Estimated reading time: 1 minute

CASRN: 624-49-7

image 134977508 in the ncbi pubchem database

Drug Levels and Effects

Summary of Use during Lactation

No information is available on the clinical use of dimethyl fumarate during breastfeeding. However, amounts of the active metabolite of dimethyl fumarate, monomethyl fumarate, in breastmilk appear to be low and would not be expected to cause any adverse effects in breastfed infants. Before any data were available, some authors recommend avoiding breastfeeding during dimethyl fumarate therapy,[1,2] others and the US manufacturer did not.[3] Breastfed infants should be monitored for adequate weight gain, and developmental milestones, especially in younger, exclusively breastfed infants. Some authors also recommend monitoring breastfed infants for flushing, vomiting and diarrhea.[3,4]

Drug Levels

Dimethyl fumarate is not found in the plasma because it is rapidly converted to the active drug, monomethyl fumarate, which has a half-life of about 1 hour.

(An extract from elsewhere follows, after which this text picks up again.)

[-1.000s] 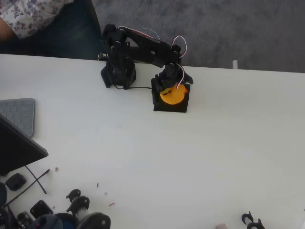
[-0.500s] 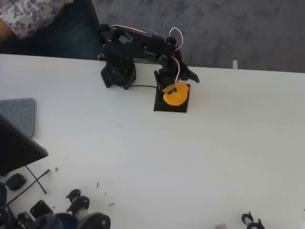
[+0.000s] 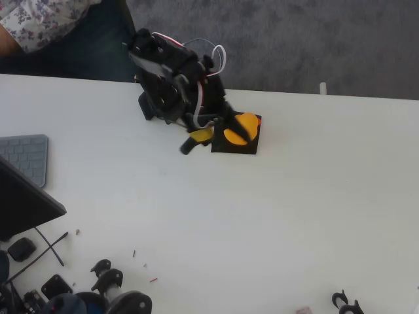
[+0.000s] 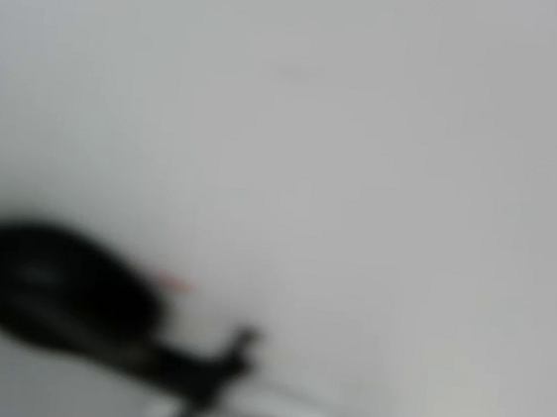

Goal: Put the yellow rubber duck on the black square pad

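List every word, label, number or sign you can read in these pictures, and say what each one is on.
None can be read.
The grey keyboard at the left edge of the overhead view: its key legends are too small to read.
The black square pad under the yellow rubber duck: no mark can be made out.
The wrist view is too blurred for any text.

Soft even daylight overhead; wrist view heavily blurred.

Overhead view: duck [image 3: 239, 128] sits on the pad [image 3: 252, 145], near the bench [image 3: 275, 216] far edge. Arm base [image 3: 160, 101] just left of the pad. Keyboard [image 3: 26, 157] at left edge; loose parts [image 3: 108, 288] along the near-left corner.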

Maternal Levels. Two nursing mothers with relapsing-remitting multiple sclerosis began oral dimethyl fumarate 240 mg twice daily after discontinuing breastfeeding. They continued pumping milk and on day 8 of therapy, they each provided milk samples at 1, 2, 4, 8 and 12 hours after a dose. Peak monomethyl fumarate milk levels were 3.7 mcg/L in one mother and 11.2 mcg/L in the other and occurred at about 2 hours after the dose. Average milk levels were 2.7 mcg/L and 7.5 mcg/L, respectively. These values indicate that the infants would receive daily dosages of about 0.8 mcg/kg and 1.13 mcg/kg, respectively, or weight-adjusted relative infant dosages of 0.007% and 0.019% of the maternal dosage.[4]

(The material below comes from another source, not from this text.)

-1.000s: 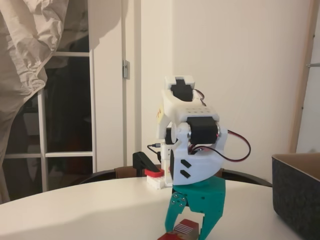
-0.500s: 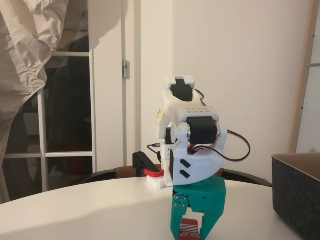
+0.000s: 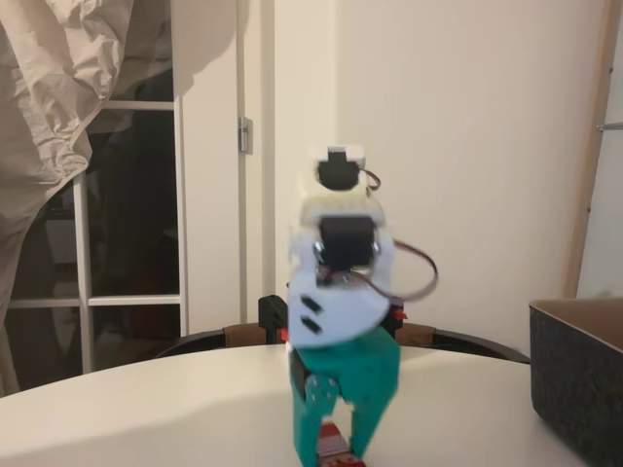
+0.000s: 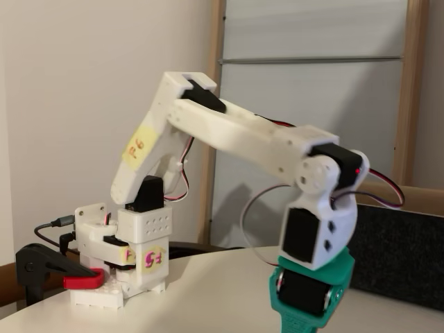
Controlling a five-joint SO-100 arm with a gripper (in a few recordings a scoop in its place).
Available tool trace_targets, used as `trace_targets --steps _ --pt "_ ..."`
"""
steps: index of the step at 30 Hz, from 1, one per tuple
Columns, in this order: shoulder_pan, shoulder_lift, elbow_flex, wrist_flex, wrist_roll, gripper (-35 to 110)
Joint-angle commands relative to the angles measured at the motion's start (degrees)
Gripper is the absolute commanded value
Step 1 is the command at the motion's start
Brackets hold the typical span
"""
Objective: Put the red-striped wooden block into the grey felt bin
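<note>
The arm has swung left, gripper (image 3: 334,440) still clamping the red-striped wooden block (image 3: 336,446).

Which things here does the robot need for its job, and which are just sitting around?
For the job:
- gripper, teal, shut on the red-striped wooden block
- grey felt bin, at the right in a fixed view

Just sitting around:
- red-and-black clamp by the robot's base
- crumpled curtain over the window
- white table
</note>
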Motion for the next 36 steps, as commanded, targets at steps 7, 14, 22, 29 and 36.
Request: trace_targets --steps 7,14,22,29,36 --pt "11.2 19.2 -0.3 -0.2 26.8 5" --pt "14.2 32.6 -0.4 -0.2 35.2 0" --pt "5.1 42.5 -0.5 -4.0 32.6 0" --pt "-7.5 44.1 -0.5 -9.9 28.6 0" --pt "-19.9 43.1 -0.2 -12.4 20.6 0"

Infant Levels. Relevant published information was not found as of the revision date.

Effects in Breastfed Infants

Relevant published information was not found as of the revision date.

Effects on Lactation and Breastmilk

Relevant published information was not found as of the revision date.

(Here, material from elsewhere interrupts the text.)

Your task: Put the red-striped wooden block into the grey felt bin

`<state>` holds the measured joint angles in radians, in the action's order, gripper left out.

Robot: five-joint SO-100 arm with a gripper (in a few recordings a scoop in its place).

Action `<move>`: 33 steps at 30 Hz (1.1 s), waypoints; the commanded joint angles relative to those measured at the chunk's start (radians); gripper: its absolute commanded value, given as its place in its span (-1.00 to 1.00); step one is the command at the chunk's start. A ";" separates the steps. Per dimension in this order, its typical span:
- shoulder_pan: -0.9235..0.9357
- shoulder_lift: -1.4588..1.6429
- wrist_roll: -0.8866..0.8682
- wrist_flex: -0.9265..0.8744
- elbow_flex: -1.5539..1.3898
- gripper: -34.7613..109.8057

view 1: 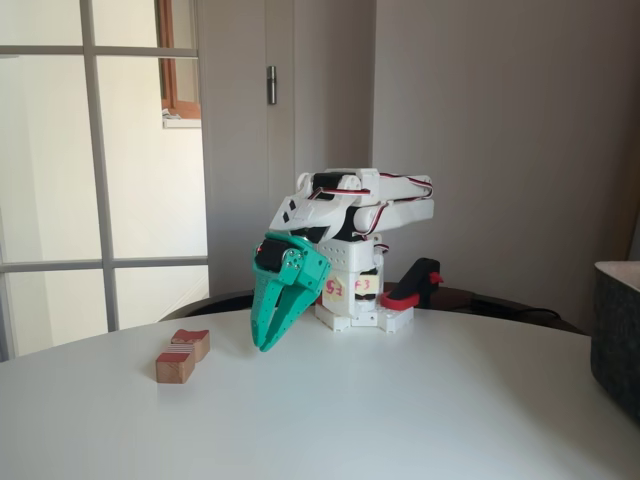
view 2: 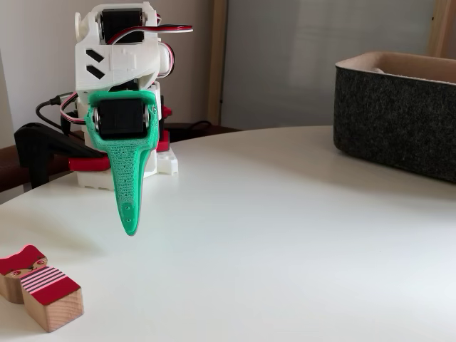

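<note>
Red-striped wooden block (view 2: 48,298) flat on worktop (view 2: 285,235), striped top up, long axis toward camera, touching second block (view 2: 18,271). Green hand (view 1: 268,340) empty, nearly pressed together, tips down. Grey felt bin (view 2: 399,121) well apart.

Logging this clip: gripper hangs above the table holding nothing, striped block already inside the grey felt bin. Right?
Not the block. The red-striped wooden block lies on the table near the gripper, far from the grey felt bin, as both fixed views show. The rest holds.
</note>
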<state>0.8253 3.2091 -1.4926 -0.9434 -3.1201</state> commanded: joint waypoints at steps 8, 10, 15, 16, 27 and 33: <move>0.008 0.035 -0.011 0.000 -0.015 -0.52; 0.008 0.035 -0.011 0.000 -0.015 -0.52; 0.032 0.035 -0.002 0.000 -0.015 -0.52; 0.032 0.034 -0.009 0.000 -0.012 -0.52; 0.025 0.015 -0.195 0.072 0.241 -0.52; 0.015 -0.135 -0.095 0.129 0.485 -0.52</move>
<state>0.8422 3.1324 -1.6245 -0.8391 -2.7520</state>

Alternate Drugs to Consider

(Multiple Sclerosis) Glatiramer, Immune Globulin, Interferon Beta

References

1.
Bove R, Alwan S, Friedman JM, et al. Management of multiple sclerosis during pregnancy and the reproductive years: A systematic review. Obstet Gynecol. 2014;124:1157–68. [PubMed: 25415167]
2.
Thöne J, Thiel S, Gold R, et al. Treatment of multiple sclerosis during pregnancy - safety considerations. Expert Opin Drug Saf. 2017;16:523–34. [PubMed: 28333552]
3.
Almas S, Vance J, Baker T, et al. Management of multiple sclerosis in the breastfeeding mother. Mult Scler Int. 2016;2016:6527458. [PMC free article: PMC4757692] [PubMed: 26966579]
4.
Ciplea AI, Datta P, Rewers-Felkins K, et al. Dimethyl fumarate transfer into human milk. Ther Adv Neurol Disord. 2020;13 [PMC free article: PMC7607748] [PubMed: 33193814] [CrossRef]

Substance Identification

Substance Name

Dimethyl fumarate

CAS Registry Number

624-49-7

Drug Class

Breast Feeding

Lactation

Dermatologic Agents

Immunosuppressive Agents

Radiation-Sensitizing Agents

Disclaimer: Information presented in this database is not meant as a substitute for professional judgment. You should consult your healthcare provider for breastfeeding advice related to your particular situation. The U.S. government does not warrant or assume any liability or responsibility for the accuracy or completeness of the information on this Site.